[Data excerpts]
━━━━━━━━━━━━━━━━

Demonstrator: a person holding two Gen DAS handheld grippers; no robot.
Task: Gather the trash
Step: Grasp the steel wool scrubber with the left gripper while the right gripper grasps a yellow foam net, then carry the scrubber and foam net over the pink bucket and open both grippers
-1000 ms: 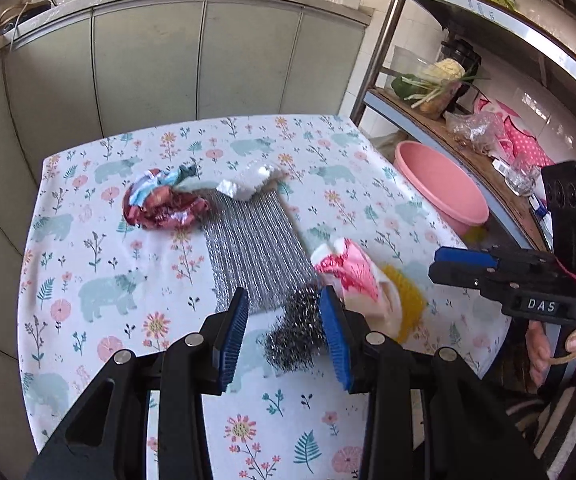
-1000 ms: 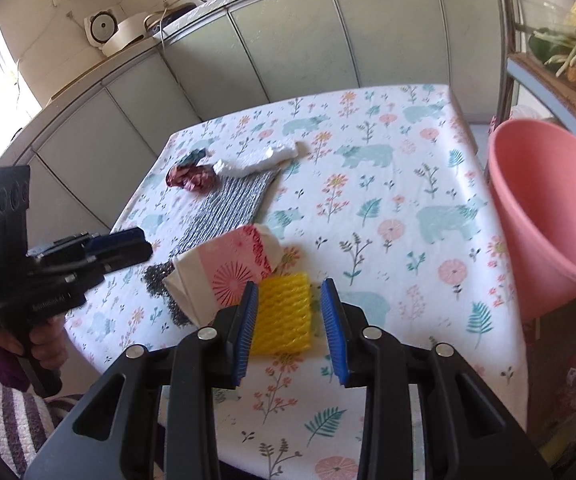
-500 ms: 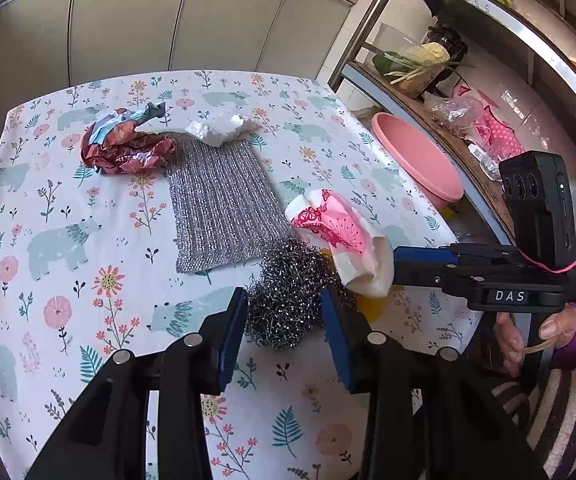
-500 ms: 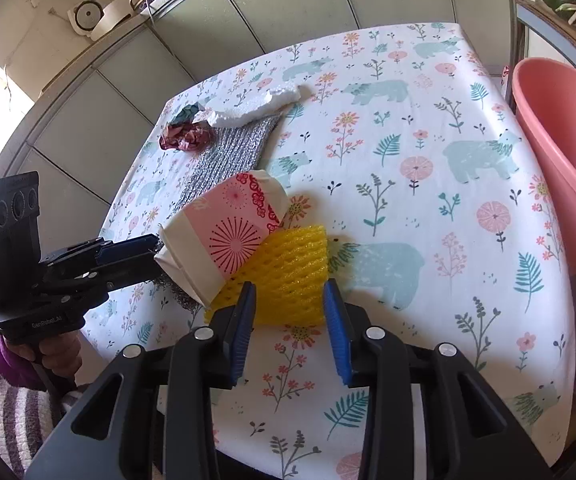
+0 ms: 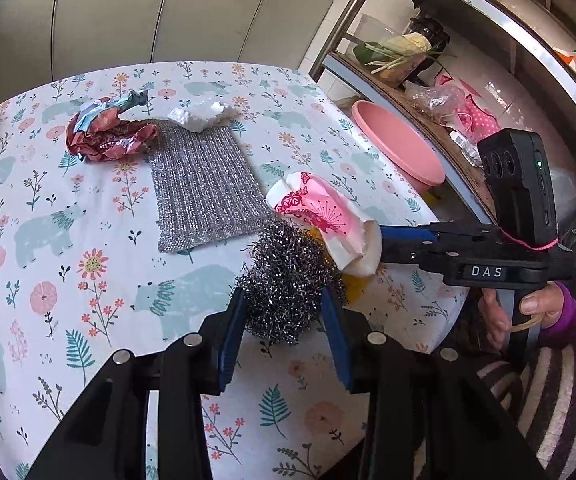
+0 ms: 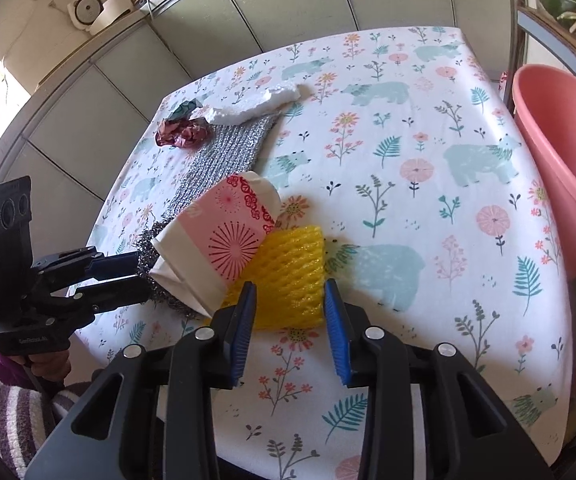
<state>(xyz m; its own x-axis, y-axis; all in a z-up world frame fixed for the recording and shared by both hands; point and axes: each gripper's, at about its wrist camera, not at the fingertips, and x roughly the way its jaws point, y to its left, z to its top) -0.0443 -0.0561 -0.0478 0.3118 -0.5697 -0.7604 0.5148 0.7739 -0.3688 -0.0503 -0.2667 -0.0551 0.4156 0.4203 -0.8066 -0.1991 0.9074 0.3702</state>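
Note:
On the floral tablecloth [image 5: 88,240] lie a steel wool ball [image 5: 292,276], a crushed pink paper cup [image 5: 328,220], a yellow foam net [image 6: 288,276], a silver mesh cloth [image 5: 204,188], a crumpled red wrapper [image 5: 108,136] and a white foam scrap [image 5: 200,116]. My left gripper [image 5: 284,312] is open, its blue pads on either side of the steel wool ball. My right gripper [image 6: 288,308] is open, its pads flanking the near edge of the yellow net. The cup [image 6: 224,240] lies between the two grippers.
A pink plastic basin [image 6: 564,168] stands just off the table's right edge, also in the left wrist view [image 5: 396,148]. A metal shelf rack [image 5: 448,80] with vegetables and bags is behind it. Grey cabinets [image 5: 128,20] run along the far side.
Both grippers have moved forward and down: the left one now straddles the steel wool ball, the right one has closed in on the yellow net.

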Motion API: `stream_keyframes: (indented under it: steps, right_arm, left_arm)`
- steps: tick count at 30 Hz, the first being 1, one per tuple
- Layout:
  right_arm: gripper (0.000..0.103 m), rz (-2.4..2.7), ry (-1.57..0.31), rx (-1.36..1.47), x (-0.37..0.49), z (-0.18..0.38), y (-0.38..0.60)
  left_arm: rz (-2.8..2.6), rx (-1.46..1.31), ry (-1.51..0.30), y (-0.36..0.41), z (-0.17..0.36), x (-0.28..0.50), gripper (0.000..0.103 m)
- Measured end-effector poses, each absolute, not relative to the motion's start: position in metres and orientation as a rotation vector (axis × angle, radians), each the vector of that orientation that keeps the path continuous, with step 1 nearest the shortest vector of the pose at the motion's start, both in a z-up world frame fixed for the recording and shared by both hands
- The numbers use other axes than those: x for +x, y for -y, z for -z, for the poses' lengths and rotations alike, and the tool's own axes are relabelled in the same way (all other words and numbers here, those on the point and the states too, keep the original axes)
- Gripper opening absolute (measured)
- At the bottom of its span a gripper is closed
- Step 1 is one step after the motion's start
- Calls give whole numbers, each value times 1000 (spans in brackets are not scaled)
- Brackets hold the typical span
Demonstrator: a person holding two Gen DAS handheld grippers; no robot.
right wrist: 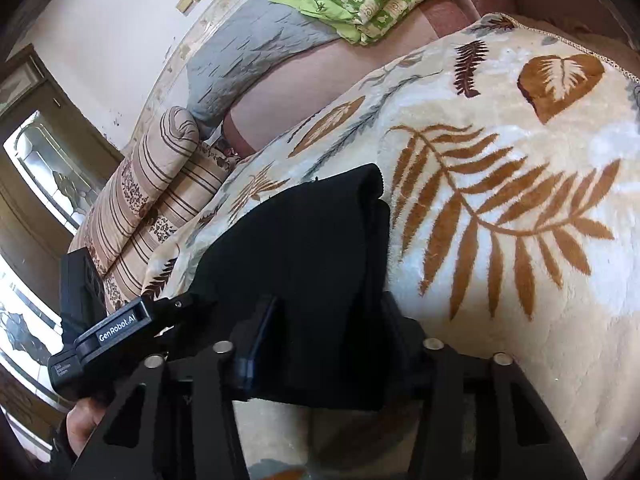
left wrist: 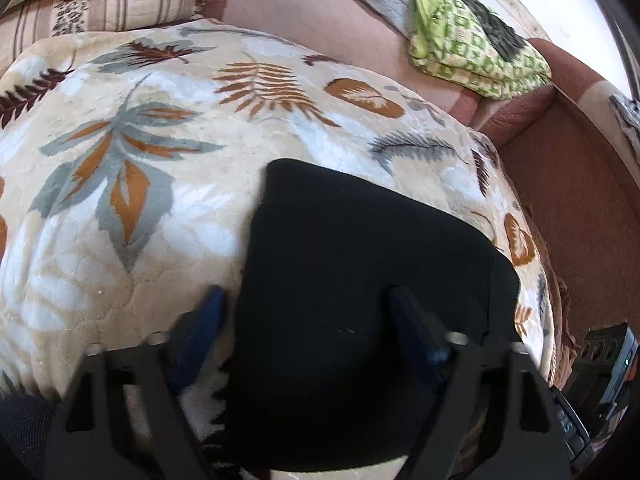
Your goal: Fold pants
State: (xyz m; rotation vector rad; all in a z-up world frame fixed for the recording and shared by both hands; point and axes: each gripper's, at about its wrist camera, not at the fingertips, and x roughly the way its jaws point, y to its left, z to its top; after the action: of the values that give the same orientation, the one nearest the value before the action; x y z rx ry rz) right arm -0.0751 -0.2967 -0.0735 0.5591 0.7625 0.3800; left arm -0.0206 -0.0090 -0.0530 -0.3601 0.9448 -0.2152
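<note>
The black pants (left wrist: pixel 360 280) lie folded into a compact rectangle on a cream leaf-print blanket (left wrist: pixel 140 180). My left gripper (left wrist: pixel 308 296) is open just above the pants' near left edge, one blue finger (left wrist: pixel 204 320) over the blanket, the other (left wrist: pixel 412 328) over the black cloth. In the right wrist view the pants (right wrist: pixel 312 256) show as a stacked fold with layered edges on the right. My right gripper (right wrist: pixel 328 316) is wide apart astride the near end of the fold; its left finger (right wrist: pixel 260 332) shows, the right one is hidden behind cloth.
The blanket (right wrist: pixel 500 200) covers a raised cushion on a pink-brown sofa (left wrist: pixel 320 12). A green patterned folded quilt (left wrist: pixel 476 44) and a grey cover (right wrist: pixel 248 52) lie behind. A striped pillow (right wrist: pixel 152 200) lies at the left. The other gripper's body (right wrist: pixel 108 332) is close by at the left.
</note>
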Motion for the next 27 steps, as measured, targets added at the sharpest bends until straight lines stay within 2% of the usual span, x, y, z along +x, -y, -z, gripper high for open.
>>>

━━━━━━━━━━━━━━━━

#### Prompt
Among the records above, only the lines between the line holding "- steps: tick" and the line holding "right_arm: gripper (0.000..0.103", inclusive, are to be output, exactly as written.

#### Completed exercise
- steps: tick count at 30 Hz, the first being 1, one per tuple
- Layout:
  right_arm: gripper (0.000..0.103 m), rz (-2.4..2.7), ry (-1.57..0.31), rx (-1.36..1.47), x (-0.37..0.49), z (-0.18..0.38), y (-0.38..0.60)

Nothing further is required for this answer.